雲頂宗,整個宗門坐落在一塊小型空島上,浮於雲上,故稱雲頂宗。
宗門內部屋舍儼然,正如她們這些弟子一樣長幼有序。和青雲峰不一樣,雲頂宗沒有內外門的區分,只有師妹與師姐,前輩與後輩的區分。
這樣的好處便是減少了很多不必要的衝突,但缺點是…
“大師姐!”
“大師姐您回來了!”
“大師姐您辛苦了!”
長輩永遠都是長輩…正如大師姐一直都是“大師姐”。
玄芸對那些對她打招呼的弟子們點頭示意一下,便徑直走過去了。
“啊,大師姐她似乎一直都是這樣呢。”
“前輩是指什麽?”
“就是那副模樣啊…高冷得讓人難以靠近。

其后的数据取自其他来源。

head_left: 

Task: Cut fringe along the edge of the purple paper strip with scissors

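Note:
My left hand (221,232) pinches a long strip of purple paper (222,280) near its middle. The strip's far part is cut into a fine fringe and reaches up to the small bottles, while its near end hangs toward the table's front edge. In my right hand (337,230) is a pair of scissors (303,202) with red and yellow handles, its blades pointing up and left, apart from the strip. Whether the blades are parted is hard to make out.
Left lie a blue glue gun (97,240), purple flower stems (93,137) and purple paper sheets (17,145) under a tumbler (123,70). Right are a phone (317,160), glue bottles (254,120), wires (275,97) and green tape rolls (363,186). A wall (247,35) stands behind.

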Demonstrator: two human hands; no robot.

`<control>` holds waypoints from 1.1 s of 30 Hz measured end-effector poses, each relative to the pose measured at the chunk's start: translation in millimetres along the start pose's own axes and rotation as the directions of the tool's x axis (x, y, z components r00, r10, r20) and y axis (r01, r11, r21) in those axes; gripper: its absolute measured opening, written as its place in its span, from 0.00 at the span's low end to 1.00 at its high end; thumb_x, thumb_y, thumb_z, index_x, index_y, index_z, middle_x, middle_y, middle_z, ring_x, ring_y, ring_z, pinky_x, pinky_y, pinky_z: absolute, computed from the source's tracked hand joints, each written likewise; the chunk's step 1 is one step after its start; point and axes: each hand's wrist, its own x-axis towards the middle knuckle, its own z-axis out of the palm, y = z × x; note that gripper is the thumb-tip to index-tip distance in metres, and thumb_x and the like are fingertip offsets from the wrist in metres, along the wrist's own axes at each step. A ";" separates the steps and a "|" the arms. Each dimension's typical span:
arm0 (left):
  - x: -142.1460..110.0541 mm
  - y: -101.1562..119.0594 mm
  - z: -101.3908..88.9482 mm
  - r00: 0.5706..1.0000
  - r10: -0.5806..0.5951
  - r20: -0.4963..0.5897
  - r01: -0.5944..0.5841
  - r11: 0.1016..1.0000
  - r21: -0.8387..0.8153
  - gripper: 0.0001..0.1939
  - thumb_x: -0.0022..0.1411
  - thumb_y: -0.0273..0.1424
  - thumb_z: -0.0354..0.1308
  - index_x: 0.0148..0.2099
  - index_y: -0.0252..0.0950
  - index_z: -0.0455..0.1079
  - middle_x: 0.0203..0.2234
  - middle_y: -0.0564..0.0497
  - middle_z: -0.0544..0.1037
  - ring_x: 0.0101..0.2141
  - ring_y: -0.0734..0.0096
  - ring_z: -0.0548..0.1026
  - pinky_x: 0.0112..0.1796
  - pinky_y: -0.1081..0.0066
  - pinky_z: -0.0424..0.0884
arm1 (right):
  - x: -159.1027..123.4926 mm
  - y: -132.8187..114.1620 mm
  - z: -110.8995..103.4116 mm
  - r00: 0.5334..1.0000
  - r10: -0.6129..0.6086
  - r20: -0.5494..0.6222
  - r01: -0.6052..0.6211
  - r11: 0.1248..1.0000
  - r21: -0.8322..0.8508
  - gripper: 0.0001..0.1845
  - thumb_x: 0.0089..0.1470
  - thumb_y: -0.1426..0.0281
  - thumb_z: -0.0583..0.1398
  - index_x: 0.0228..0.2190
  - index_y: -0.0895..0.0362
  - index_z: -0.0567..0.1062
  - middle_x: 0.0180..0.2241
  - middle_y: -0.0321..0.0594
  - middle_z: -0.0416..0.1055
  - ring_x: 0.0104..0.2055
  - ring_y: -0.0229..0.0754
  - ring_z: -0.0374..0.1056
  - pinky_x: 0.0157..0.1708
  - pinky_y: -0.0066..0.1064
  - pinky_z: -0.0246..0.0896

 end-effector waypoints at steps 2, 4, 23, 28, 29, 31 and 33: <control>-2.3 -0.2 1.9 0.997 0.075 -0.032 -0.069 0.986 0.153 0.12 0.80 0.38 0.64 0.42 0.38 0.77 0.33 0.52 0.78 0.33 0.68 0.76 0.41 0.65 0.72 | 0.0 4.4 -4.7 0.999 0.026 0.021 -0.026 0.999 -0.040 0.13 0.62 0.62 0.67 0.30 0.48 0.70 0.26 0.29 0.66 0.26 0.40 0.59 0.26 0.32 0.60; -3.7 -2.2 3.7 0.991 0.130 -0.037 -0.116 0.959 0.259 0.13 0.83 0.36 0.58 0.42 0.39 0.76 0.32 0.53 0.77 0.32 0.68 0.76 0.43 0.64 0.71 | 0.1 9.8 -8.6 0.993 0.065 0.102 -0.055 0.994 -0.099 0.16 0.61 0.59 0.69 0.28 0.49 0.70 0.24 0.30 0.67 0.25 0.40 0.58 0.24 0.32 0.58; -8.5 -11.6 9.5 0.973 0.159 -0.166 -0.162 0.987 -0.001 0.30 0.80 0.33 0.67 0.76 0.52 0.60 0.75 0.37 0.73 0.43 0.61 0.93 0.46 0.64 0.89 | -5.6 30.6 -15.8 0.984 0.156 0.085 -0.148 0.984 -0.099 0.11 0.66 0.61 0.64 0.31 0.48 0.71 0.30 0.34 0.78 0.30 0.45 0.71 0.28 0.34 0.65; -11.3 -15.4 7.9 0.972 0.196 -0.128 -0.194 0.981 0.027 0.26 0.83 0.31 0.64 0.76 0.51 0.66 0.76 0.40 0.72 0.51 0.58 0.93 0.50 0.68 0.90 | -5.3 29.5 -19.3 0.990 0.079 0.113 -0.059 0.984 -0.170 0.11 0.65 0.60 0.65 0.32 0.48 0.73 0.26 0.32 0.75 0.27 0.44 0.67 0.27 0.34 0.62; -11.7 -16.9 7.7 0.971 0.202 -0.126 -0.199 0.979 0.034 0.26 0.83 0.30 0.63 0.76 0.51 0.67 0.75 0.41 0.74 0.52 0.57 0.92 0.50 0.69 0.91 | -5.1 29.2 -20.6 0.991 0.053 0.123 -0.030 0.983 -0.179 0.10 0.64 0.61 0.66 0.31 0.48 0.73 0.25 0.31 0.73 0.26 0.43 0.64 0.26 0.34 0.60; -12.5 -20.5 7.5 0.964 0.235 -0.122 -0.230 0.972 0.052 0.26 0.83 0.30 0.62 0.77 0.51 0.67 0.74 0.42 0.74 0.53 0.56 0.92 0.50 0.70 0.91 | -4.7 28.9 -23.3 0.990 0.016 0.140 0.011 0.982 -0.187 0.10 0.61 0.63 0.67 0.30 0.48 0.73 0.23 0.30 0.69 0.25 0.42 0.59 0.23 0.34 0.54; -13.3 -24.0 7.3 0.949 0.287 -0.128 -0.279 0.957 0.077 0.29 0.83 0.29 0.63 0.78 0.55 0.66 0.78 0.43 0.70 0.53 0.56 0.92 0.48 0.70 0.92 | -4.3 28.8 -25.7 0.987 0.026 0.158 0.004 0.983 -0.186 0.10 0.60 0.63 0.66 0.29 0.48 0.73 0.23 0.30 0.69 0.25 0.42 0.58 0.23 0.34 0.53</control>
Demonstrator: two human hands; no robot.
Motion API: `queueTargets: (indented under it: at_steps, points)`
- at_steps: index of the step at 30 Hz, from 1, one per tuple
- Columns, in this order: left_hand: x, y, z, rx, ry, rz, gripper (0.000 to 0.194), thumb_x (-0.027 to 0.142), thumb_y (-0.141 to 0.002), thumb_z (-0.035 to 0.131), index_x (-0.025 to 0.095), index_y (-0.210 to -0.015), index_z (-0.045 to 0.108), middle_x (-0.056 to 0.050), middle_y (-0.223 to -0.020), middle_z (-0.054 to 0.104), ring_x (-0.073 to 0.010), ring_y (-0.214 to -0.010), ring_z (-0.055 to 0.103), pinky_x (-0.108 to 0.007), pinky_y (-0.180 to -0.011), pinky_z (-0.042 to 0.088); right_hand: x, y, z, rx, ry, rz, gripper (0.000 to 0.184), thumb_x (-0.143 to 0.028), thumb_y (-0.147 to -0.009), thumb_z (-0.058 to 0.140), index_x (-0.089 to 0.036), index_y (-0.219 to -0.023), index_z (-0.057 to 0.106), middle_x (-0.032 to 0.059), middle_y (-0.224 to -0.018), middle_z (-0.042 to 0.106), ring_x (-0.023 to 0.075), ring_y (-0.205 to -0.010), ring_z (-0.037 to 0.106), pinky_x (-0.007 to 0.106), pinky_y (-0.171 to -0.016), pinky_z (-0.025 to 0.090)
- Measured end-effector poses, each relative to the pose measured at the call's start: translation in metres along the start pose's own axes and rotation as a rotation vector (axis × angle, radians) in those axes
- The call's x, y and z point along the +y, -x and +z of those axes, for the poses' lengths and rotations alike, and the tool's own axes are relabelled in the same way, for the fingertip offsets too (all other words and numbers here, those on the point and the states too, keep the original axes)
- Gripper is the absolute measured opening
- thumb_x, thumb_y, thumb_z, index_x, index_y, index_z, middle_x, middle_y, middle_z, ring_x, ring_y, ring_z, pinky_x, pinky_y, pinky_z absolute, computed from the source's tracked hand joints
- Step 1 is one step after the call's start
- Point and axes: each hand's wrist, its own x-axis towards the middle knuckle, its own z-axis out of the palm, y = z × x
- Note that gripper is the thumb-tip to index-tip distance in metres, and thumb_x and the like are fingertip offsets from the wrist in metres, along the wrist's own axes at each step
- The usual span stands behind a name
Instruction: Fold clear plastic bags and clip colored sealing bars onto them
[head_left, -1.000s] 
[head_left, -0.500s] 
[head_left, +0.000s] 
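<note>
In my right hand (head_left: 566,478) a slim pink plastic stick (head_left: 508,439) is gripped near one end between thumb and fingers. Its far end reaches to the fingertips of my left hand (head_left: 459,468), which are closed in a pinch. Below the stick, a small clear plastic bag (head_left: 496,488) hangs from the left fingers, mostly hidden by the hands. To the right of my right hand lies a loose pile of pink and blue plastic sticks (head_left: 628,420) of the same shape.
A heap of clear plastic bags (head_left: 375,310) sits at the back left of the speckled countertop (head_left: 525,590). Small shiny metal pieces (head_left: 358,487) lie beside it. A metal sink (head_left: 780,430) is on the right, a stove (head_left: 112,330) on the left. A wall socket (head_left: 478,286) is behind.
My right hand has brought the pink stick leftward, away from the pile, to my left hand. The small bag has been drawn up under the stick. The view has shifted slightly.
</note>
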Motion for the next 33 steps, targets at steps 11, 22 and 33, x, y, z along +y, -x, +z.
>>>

就算熱情地上去打個招呼也會被忽視掉的高冷啊…”
“誒——那也太冷漠了吧?”
“所以有時候看她蠻讓人生氣的…要是有人能代替她就好了。天天看那面無表情的臉讓人一天的好心情都給毀了…”
“想代替大師姐的人很多嗎?前輩?”
“嗯,不少。不過基本都被打回來了。”
“好強…”
“不過我聽人說即便是大師姐也會有害怕的東西…”
“誒?真的假的?”
“咳…那便是…”
“喂,你們兩個…”
玄芸喊向那兩位一直在嘀咕的雲頂宗弟子,無比嚴肅地問道。
“啊,在,在的!大師姐!”
“啊…大,大師姐…好!”
顯然是被那聲音震懾到了,兩名弟子戰戰兢兢地回答道。
“你們看到師尊了嗎?”
“啊…啊唔…沒,沒有…”
那個年輕的弟子弱弱地回答著玄芸的問題。
玄芸將目光移向旁邊那位較年長的弟子。
“聽,聽說師尊回到居所了。”
“這樣…好吧。”
說罷玄芸拂袖從二人身邊走過,當周遭的冷風散盡後,兩位弟子才漸漸緩過神。
“嘿,你還好吧?”
“誒?啊…多謝前輩關心…我沒、沒事的。”
“剛才說那大師姐所害怕的…”
“嗯…”
“正是青雲峰的那位大師兄!”
……
“芸兒方才從對決中回來,不去好生休息來為師處有何事?”
雲頂宗內閣的掌門門房內,玄芸單膝跪地雙手抱拳回答道:“弟子大意才有今日一敗,不敢歇息,拜見師尊,是有一事相求。”
玄芸對面,正坐在黃花梨圈椅上的,便是雲頂宗的掌門宗師——天方。
“芸兒先起來吧。”
“是!”
“坐。”天方指向方桌旁的另一把圈椅,示意玄芸坐自己旁邊。
“謝師尊!”
玄芸畢恭畢敬地謝坐。這一板一眼的禮儀正是雲頂宗與青雲峰的區別之一。
玄芸起身,挽起袍服後面垂下的部分,坐下後兩手放於腿上。
這是入座。
天方提起茶壺倒入茶杯之中,七分滿,隨後輕輕推向玄芸說道:“喝吧。”
“是!謝師尊。”
玄芸依舊是先抱拳行禮,隨後才端正茶杯,掩袖喝盡。
天方笑道:“芸兒是最了解為師的,為師…最不喜歡那些‘不懂規矩’的人。”
“怎麽樣?今日和玄淼交手,感覺如何?”
“嗯。弟子深覺實力差距之大,此後也將必然刻苦修煉,不會辜負師尊的期待!”
“這樣便好。我觀玄淼那廝似乎又有進步,芸兒萬不能讓他們一直領先。”
“是!”
“剛才芸兒說,找為師有事?說吧。”
“是!弟子發現玄淼的進步似乎就來自於凡界的某種力量…弟子偶然間就發現了那種俗物,本以為應當一以焚之,但翻看過後…卻發現是稀世秘籍!”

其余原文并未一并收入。